Le processus d’un emprunt obligataire de 20 milliards de FCFA (41 millions de dollars) entamé le 16 fèvrier dernier suite à une autorisation du conseil municipal de Dakar vient d’atterrir devant la justice. Le maire, Khalifa Sall, considéré comme un probable adversaire du président Macky Sall aux prochaines présidentielles, sollicite l’avis de la Cour Suprême à titre conservatoire.
Pour rappel, l’emprunt avait été interrompu sine die avant son lancement qui devait intervenir le 19 fèvrier. Le ministre des Finances, Amadou Bâ, avait alors expliqué n’avoir pas été mis au courant du projet que, pourtant, ses propres services ont validé à travers un accord de non objection signé en juin 2014.

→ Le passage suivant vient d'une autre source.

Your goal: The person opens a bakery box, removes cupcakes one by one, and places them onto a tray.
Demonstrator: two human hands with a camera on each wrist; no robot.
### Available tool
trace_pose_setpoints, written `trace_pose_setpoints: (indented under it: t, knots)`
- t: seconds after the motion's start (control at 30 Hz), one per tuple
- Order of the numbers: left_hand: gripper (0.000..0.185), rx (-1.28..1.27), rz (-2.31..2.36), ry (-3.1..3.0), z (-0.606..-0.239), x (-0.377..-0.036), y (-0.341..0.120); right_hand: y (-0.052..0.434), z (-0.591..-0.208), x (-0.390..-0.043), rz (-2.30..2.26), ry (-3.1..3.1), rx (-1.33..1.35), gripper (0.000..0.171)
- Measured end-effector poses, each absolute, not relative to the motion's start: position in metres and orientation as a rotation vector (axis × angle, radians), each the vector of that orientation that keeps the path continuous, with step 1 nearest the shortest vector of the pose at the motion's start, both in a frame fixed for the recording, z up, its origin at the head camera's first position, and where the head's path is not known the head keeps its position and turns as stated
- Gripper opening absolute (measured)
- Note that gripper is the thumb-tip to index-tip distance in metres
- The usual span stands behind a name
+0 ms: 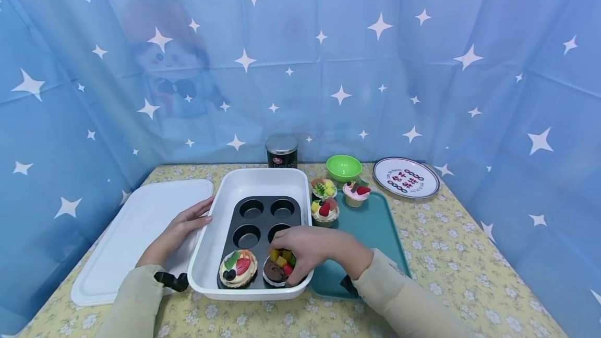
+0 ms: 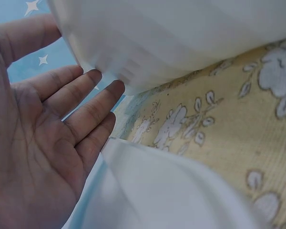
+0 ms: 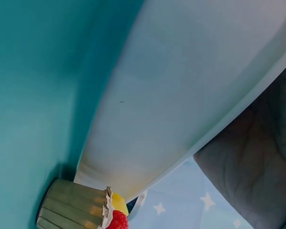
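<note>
Inside a white plastic tub (image 1: 211,254) lies a dark muffin pan (image 1: 265,254) with several round cups. A cream cupcake (image 1: 238,269) topped with fruit sits in its front left cup. My right hand (image 1: 307,249) grips a chocolate cupcake (image 1: 274,271) with fruit pieces at the front right cup, thumb on the near side and the other fingers partly hidden. In the right wrist view the tub's wall hides the cupcake. Against the tub's left side rests my left hand (image 1: 185,226), its fingers nearly straight and the thumb at the rim; the left wrist view shows the palm (image 2: 47,129).
A teal tray (image 1: 366,233) right of the tub bears several more fruit cupcakes (image 1: 325,212). Behind are a green bowl (image 1: 344,168), a patterned plate (image 1: 407,177) and a dark canister (image 1: 281,151). On the left lies a white lid (image 1: 141,233).
</note>
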State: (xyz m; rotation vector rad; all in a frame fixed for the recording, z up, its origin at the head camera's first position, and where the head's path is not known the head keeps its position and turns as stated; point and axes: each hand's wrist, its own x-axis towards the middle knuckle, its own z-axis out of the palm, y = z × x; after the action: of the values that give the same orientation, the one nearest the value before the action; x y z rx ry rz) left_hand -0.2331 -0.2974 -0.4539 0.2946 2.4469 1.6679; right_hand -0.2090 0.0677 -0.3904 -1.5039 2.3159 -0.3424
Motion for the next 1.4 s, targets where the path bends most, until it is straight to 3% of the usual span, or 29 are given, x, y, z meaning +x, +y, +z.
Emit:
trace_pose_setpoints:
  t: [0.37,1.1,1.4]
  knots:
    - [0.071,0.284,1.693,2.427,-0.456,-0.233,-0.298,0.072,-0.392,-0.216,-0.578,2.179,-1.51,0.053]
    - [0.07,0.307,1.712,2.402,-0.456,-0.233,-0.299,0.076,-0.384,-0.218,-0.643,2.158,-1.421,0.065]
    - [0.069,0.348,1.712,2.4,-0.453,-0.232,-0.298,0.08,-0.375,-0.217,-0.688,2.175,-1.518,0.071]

«Quand on a eu le visa, on attendait à avoir les supports de communication. Et c’est au moment où on était dans l’attente que le ministre des Finances m’a dit qu’il n’était pas informé de notre emprunt. Je lui ai dit que j’étais surpris que vous me disiez cela, monsieur le ministre, parce que vos services ont joué leur partition. Si on n’avait pas eu l’avis de non objection du ministère des Finances, on n’aurait pas pu avancer sur cet emprunt » expliquait le maire en marge d’un conseil municipal consacré au sujet.
Pas assez à l’aise dans les manœuvres politiques, le ministre des Finances ne pouvait plaider l’ignorance trop longtemps. «Chaque fois qu’il pose un problème et qu’on y répond en lui donnant les documents, sa position change», rappelle le même Khalifa Sall qui se verra par la suite confronté aux conséquences du nouveau découpage de la ville de Dakar.

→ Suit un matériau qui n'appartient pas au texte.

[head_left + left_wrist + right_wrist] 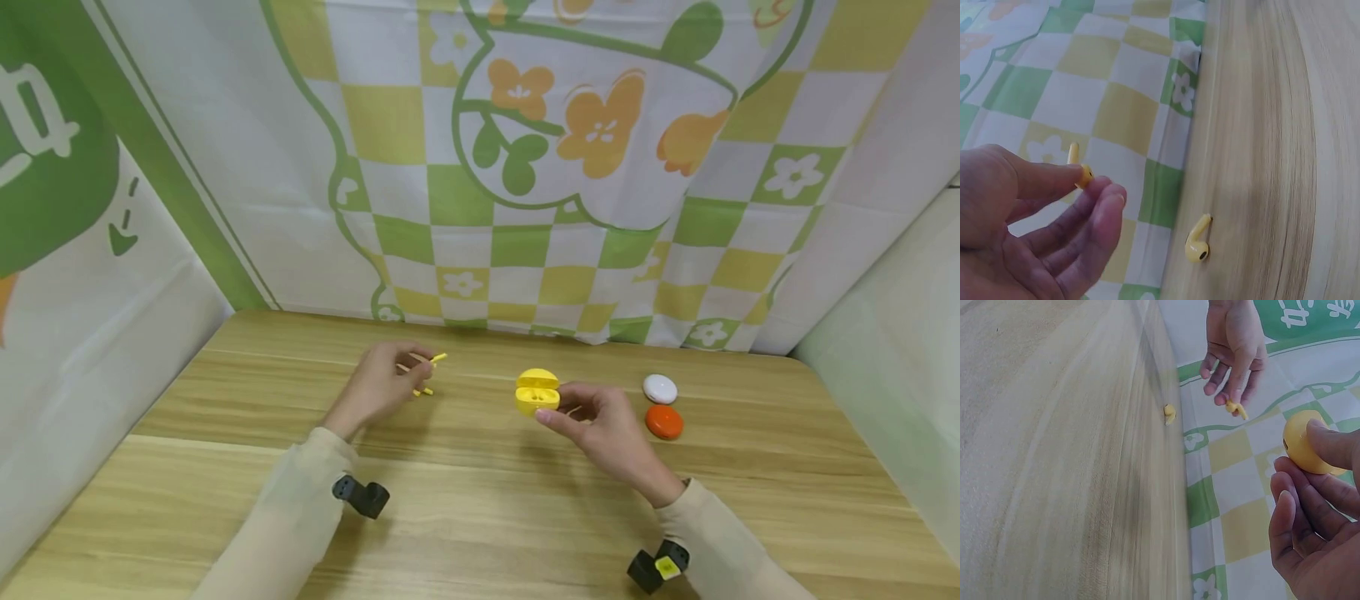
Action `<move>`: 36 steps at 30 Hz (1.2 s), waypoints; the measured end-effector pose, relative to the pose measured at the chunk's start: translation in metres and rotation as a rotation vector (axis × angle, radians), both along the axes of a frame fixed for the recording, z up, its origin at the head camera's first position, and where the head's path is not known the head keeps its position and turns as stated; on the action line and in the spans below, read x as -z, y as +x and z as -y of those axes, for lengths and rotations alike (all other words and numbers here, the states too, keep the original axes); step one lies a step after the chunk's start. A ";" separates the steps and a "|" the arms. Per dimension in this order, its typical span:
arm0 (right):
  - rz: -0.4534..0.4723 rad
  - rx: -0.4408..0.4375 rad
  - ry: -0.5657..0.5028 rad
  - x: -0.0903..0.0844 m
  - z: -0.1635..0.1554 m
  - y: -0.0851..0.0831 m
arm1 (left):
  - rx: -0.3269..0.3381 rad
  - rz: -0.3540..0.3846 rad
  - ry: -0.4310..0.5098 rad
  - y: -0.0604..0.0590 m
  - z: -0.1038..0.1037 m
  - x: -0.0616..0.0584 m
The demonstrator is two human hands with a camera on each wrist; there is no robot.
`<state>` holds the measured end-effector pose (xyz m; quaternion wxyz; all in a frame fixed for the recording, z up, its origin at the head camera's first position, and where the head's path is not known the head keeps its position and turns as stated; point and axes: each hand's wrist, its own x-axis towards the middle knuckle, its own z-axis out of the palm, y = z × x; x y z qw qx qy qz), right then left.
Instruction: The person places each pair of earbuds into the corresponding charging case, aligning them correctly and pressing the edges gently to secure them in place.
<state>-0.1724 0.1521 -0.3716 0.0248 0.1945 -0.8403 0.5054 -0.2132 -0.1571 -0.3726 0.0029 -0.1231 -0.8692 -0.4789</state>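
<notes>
Writing: no brand or label can be read on the cases or earbuds; the green panel on the left wall carries large white characters, cut off by the frame and not legible.
Left hand: the left hand [378,385] is raised just above the table, its thumb and forefinger pinching a yellow earbud [1080,170] by the bud end, stem pointing up and away from the palm (the other fingers curl loosely beneath it).
Second earbud: another yellow earbud [1198,239] lies on the wooden table [480,517], just beside the left fingertips and not touching them.
Right hand: the right hand [603,429] grips a yellow case [537,392], thumb on one side and fingers curled round the other, holding it off the table.
Case: its lid is hinged open, and two dark sockets show in the lower half; it sits at the fingertips, not down in the palm, well apart from the pinched earbud.
Other cases: a white case [660,388] and an orange case [664,422] lie closed on the table, just to the right of the right hand, the white one farther back, near each other.
Backdrop: a checked cloth [525,167] in green, yellow and white with orange flowers hangs behind the table.
Sleeves: both forearms wear pale beige sleeves, each with a small black device at the wrist.
</notes>
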 end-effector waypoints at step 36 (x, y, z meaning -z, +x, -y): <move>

En effet, un décret pris par le président Macky Sall, le 30 juin 2014, soit bien après l’entame du processus de l’emprunt, a consacré quelques communes de Dakar ville de plein exercice.
Par la suite, les Finances diront que l’association intercommunale de Dakar (SPID) n’était pas habileté à réaliser des emprunts à la place du percepteur. «La seule chose que le ministre oublie, c’est que la SPID est une association inter communale, une société anonyme avec une personnalité juridique claire à qui les communes ont délégué leur pouvoir d’agir dans l’acquisition et la collecte des recettes.», rétorque le maire.

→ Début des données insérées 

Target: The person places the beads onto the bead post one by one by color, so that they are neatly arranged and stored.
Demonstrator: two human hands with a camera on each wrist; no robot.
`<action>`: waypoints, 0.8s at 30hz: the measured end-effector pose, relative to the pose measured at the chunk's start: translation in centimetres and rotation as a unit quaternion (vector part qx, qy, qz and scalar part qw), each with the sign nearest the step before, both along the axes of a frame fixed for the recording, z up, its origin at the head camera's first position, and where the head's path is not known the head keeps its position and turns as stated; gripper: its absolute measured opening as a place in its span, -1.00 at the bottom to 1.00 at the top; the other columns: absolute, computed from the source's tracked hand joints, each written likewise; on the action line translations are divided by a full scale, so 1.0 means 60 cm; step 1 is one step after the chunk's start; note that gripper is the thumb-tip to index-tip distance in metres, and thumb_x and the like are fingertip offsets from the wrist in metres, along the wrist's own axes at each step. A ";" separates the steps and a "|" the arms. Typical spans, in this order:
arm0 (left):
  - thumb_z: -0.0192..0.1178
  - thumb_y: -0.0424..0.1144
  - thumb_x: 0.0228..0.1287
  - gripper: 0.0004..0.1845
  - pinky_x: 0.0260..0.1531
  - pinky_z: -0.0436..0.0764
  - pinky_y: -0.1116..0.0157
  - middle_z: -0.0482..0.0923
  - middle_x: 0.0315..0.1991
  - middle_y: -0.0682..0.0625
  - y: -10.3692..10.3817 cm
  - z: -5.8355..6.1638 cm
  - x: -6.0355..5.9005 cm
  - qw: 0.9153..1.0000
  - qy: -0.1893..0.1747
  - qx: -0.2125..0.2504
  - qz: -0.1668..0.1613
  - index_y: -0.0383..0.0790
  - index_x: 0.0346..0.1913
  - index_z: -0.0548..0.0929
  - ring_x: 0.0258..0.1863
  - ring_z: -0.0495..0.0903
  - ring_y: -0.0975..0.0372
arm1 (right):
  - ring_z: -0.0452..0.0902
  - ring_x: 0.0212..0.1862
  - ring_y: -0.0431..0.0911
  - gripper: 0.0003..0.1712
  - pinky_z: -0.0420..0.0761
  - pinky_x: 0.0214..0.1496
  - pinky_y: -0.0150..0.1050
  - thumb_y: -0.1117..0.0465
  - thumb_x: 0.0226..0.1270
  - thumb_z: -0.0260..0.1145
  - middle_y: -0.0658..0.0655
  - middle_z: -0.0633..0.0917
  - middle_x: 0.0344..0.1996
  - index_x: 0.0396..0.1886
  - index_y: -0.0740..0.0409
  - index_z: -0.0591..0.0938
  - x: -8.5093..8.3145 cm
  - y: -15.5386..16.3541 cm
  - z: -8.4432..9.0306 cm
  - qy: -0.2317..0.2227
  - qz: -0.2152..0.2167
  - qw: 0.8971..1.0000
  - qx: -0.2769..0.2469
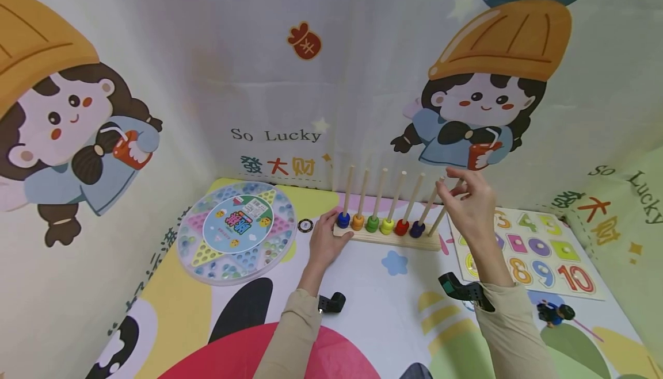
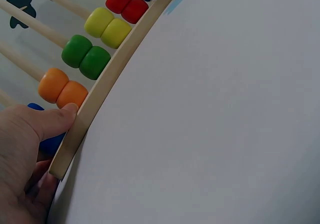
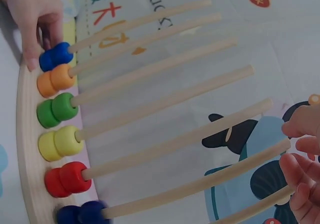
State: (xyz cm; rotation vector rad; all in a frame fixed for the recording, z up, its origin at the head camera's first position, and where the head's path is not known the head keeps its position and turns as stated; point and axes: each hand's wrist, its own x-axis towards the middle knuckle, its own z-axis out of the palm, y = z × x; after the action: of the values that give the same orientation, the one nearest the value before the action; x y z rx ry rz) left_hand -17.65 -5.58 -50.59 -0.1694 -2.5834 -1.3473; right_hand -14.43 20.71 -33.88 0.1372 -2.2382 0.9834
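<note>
Right hand at the last rod's tip, left hand bracing the base.

The right hand [image 1: 471, 206], fingers loosely curled, empty, touches the tip of the upright rod [image 1: 439, 218]; the beads [image 1: 380, 225] lie at eight o'clock. The left hand [image 1: 326, 244] pinches the base [image 1: 393, 240].

Pale matt wooden base [image 1: 393, 237] and rods [image 3: 165, 103], smooth painted beads [image 3: 56, 110]
</note>
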 end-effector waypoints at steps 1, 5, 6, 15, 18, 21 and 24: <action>0.47 -0.19 0.08 -0.31 0.09 0.52 0.04 0.44 0.28 -0.19 0.000 0.000 0.001 1.000 0.003 -0.001 -0.001 -0.43 0.26 0.52 0.21 0.45 -0.03 | 0.39 -0.42 -0.41 -0.65 0.40 -0.33 -0.58 0.28 0.27 0.38 0.26 0.64 -0.06 0.02 0.33 0.66 0.001 0.000 -0.001 0.001 0.001 1.000 -0.003; 0.47 -0.18 0.09 -0.31 0.08 0.53 0.04 0.44 0.28 -0.18 -0.001 0.000 0.004 1.000 0.001 -0.004 -0.002 -0.42 0.26 0.52 0.20 0.45 -0.03 | 0.43 -0.38 -0.34 -0.67 0.41 -0.31 -0.52 0.27 0.30 0.37 0.23 0.66 -0.09 0.02 0.31 0.67 0.011 -0.001 -0.007 0.007 0.001 1.000 -0.016; 0.47 -0.18 0.09 -0.31 0.07 0.53 0.04 0.44 0.28 -0.18 -0.002 0.000 0.004 1.000 0.000 -0.004 -0.001 -0.42 0.26 0.52 0.20 0.45 -0.03 | 0.44 -0.37 -0.32 -0.67 0.42 -0.31 -0.51 0.27 0.30 0.37 0.23 0.66 -0.10 0.02 0.31 0.68 0.014 -0.002 -0.009 0.009 0.001 1.000 -0.016; 0.47 -0.17 0.08 -0.31 0.09 0.52 0.03 0.44 0.28 -0.17 -0.009 0.002 0.004 1.000 -0.004 0.005 0.003 -0.40 0.26 0.53 0.21 0.45 -0.03 | 0.48 -0.31 -0.28 -0.70 0.43 -0.30 -0.63 0.31 0.27 0.38 0.22 0.68 -0.16 0.00 0.29 0.69 0.038 -0.018 -0.042 0.012 0.009 1.000 -0.020; 0.47 -0.16 0.09 -0.31 0.12 0.51 0.02 0.43 0.29 -0.16 -0.008 -0.001 0.003 1.000 -0.009 0.006 0.004 -0.38 0.27 0.53 0.25 0.42 -0.03 | 0.48 -0.31 -0.33 -0.70 0.45 -0.34 -0.62 0.34 0.24 0.39 0.22 0.68 -0.18 -0.03 0.31 0.69 0.041 -0.022 -0.059 0.015 0.018 1.000 -0.012; 0.47 -0.16 0.08 -0.31 0.10 0.52 0.03 0.43 0.29 -0.16 -0.007 -0.005 0.003 1.000 -0.011 0.007 0.007 -0.37 0.27 0.53 0.23 0.43 -0.02 | 0.52 -0.32 -0.33 -0.73 0.47 -0.36 -0.60 0.35 0.22 0.40 0.20 0.69 -0.21 -0.07 0.31 0.70 0.042 -0.026 -0.075 0.021 0.025 0.999 -0.007; 0.48 -0.17 0.07 -0.31 0.09 0.53 0.03 0.44 0.28 -0.16 -0.006 -0.008 0.004 1.000 -0.015 0.006 0.011 -0.37 0.26 0.54 0.22 0.44 -0.03 | 0.61 -0.34 -0.17 -0.75 0.50 -0.37 -0.58 0.36 0.20 0.41 0.18 0.70 -0.22 -0.11 0.31 0.71 0.044 -0.030 -0.087 0.026 0.034 0.999 -0.002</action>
State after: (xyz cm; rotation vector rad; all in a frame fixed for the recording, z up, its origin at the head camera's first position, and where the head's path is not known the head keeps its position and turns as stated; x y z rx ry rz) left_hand -17.44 -5.93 -51.05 -0.1207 -2.5936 -1.3669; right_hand -11.77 18.92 -39.08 0.2348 -2.1956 1.0091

Le gendarme perd son sifflet
Le ministère finira par mettre l’accent sur l’endettement de la ville de Dakar et la soutenabilite de la dette. Rappelons que la même mairie est notée BBB+ par l’agence Bloomfield, agréée par le Conseil régional de l’épargne publique et des marchés financiers (Crepmf). Cette note Investment grade dispense la ville de Dakar de l’obligation de la garantie.
Saisi à son tour pour arbitrer, le gendarme du marché financier de l’UEMOA (CREMPF) déclarera d’autorité, le 5 mars dernier, avoir sursis au lancement de l’emprunt, ce qui selon les avis, va au delà de l’instruction 36 qui ne lui permet pas d’interrompre ou d’annuler. Le CREMPF rendra un avis mitigé appelant la ville de Dakar à se rapprocher des services du ministère des Finances. Un rapprochement qui était déjà fait selon les déclarations du maire de Dakar.
Et quand le ministre explique ses réserves par le devoir de prudence nécessaire avant l’émission d’une garantie de 10 milliards de FCFA qui viendrait appuyer l’emprunt, le maire dégaine: «Nous n’avons pas demandé, nous ne souhaitons pas et nous ne voulons pas d’une garantie de l’Etat dans le cadre de cet emprunt».
Rappelons que l’USAID garantissait le prêt à hauteur de 50%. Somme toute, une couverture superflue pour un émetteur Investment grade qui s’était engagé non seulement à loger l’argent provenant de l’emprunt dans un compte séquestre selon le voeu du percepteur mais aussi à se doter d’un compte de réserve pour rembourser l’emprunt libellé sur 7 ans.
En attendant, le maire dit déjà avoir dépensé 3 milliards de FCFA sur cet emprunt. Qui va encaisser les pertes et les dommages ? C’est clair, l’autonomie des villes africaines et la décentralisation avancée est encore théorique.